What this task involves: Among the entries that follow, the required portion opens with the line containing "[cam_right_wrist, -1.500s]" and closes with the line containing "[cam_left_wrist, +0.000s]". Give that portion again exactly, and nothing else.
*** Provided material Section Begins ***
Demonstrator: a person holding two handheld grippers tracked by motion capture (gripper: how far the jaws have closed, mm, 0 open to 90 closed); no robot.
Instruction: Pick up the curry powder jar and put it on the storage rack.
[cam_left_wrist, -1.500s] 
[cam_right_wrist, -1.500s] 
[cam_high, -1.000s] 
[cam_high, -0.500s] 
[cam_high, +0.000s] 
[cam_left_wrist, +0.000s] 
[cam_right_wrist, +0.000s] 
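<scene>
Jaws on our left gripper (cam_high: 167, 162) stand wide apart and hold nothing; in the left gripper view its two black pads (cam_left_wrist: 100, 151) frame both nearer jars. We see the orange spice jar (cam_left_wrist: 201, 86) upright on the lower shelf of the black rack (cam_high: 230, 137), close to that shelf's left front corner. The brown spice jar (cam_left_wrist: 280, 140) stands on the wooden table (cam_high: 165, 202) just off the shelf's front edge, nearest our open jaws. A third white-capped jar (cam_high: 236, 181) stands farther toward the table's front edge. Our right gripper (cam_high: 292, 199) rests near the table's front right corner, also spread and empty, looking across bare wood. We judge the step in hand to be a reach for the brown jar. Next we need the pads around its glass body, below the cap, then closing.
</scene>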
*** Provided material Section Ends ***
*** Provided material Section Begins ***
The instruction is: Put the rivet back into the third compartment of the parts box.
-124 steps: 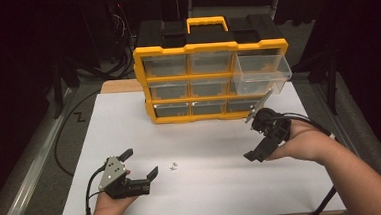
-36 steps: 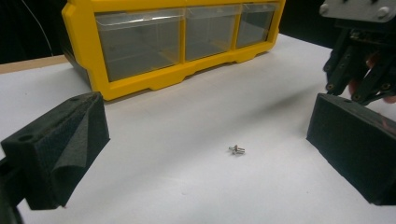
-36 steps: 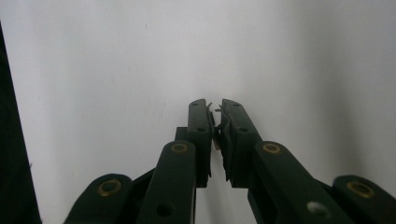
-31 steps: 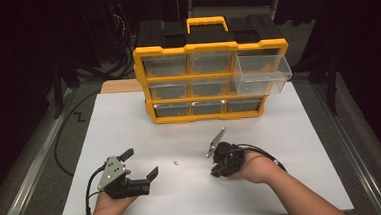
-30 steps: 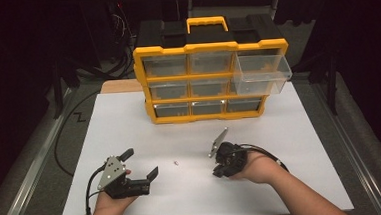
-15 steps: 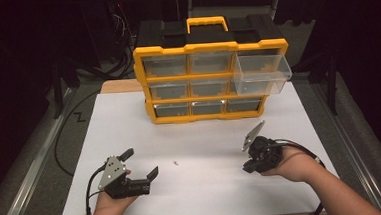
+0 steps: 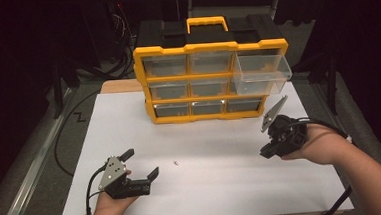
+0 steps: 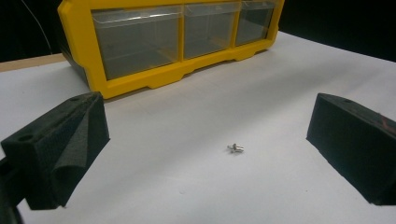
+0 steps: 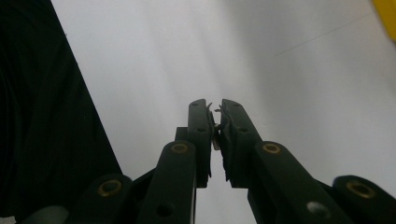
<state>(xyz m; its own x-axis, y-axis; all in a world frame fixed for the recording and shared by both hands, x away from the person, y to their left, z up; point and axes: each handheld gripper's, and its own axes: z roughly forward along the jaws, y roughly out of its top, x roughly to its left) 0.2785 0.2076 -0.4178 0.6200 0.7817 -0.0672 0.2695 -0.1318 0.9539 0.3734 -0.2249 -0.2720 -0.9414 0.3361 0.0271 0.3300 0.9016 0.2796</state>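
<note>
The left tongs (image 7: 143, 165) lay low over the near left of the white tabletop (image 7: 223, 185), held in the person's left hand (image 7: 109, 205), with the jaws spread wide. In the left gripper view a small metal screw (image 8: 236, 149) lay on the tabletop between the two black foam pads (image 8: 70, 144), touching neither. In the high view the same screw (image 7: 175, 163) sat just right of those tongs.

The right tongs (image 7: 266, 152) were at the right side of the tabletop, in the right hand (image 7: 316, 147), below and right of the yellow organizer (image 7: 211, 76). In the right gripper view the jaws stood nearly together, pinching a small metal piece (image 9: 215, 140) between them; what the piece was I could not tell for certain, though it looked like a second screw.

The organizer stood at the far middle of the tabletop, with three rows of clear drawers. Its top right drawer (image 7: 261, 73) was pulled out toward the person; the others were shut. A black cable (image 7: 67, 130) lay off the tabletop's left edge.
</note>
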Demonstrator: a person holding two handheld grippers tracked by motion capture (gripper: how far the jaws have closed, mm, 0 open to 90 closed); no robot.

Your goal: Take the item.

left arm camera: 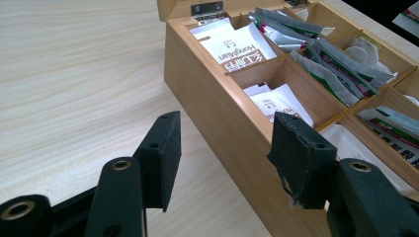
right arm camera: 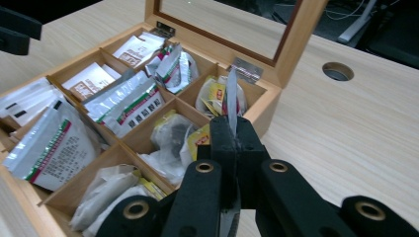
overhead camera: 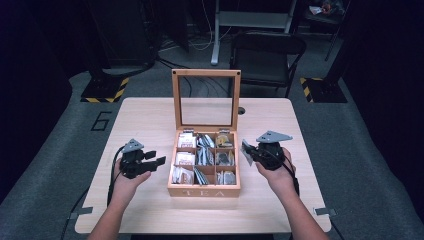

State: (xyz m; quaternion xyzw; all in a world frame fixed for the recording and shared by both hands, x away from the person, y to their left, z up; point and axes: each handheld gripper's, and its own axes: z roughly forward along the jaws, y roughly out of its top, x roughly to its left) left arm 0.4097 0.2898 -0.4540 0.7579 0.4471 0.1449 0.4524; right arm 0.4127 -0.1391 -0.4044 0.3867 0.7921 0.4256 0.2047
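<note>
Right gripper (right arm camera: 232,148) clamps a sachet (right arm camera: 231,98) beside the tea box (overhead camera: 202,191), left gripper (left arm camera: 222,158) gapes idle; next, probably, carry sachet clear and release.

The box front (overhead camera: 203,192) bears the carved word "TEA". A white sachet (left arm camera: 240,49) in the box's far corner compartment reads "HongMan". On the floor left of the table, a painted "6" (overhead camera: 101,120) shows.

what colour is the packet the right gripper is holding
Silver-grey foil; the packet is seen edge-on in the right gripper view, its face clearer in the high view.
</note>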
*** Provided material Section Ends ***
Task result:
[cam_right_wrist, -1.500s] 
[cam_high, -1.000s] 
[cam_high, -0.500s] 
[cam_high, +0.000s] 
[cam_left_wrist, +0.000s] 

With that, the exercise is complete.